MT> So, what do you and Papyrus Racing Games have planned next ?
RY> I'm afraid I'm not at liberty to reveal any of our future plans, but it's probably a safe bet to assume that at some point, Papyrus will do another product that features fast vehicles with four wheels traveling on a closed circuit of some kind. Then again, maybe we'll do a lawn darts simulator. That would be great! Realistic physics... wind... variable ground conditions...sun glare...adjustable air foils on the darts...try to avoid the children... Ack! I've said too much!!!

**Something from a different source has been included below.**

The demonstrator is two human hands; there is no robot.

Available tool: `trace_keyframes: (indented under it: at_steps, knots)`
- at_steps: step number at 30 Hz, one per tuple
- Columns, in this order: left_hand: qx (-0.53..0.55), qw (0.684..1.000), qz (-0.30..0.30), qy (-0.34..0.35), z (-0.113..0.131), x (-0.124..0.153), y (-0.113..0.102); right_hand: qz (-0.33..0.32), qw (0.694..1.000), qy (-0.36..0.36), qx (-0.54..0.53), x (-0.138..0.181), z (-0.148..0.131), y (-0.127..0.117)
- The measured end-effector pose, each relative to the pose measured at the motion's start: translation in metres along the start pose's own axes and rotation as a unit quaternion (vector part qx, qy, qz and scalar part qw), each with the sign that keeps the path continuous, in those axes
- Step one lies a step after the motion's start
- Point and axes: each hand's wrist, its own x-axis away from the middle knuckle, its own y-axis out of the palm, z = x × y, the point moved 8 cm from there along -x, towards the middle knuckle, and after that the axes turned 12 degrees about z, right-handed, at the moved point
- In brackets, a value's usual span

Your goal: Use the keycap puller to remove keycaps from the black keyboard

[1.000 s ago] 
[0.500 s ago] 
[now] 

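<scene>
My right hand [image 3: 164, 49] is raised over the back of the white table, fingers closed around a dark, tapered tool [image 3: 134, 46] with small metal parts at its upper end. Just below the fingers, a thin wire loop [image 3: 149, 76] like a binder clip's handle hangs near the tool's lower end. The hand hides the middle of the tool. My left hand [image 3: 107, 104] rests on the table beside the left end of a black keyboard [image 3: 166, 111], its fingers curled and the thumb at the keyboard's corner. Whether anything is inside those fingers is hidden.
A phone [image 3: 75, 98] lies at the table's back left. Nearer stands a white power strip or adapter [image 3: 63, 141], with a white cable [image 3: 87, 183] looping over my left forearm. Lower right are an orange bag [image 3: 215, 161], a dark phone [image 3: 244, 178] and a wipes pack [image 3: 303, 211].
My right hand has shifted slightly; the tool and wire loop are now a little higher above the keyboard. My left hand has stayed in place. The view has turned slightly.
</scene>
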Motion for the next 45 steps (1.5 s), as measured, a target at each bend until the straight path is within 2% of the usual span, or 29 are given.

MT> Other than your own creations, what other driving and racing games do you personally enjoy? Any favorites from older computers or aging consoles?
RY> I get my fill of sim racing with our products, so the only other racing games I play regularly are pretty much all light, arcade-style stuff. I love Mario Kart 64. It's one of the best 4-player games ever. In fact, I think it's second only to Warlords on the Atari 2600 in terms of being the ultimate trash talking game. I still play Indy 500 on the 2600 once in a while, and Turbo on the Colecovision. I also like Auto Racing for the Intellivision, although I wish it had a better single-player mode.

MT> We're with you, brother!

Keep up the good work Richard! We appreciate your involvement within the industry,
and it is refreshing to know that classic gamers are represented in the current
mix of game development. Here's until your games are classic...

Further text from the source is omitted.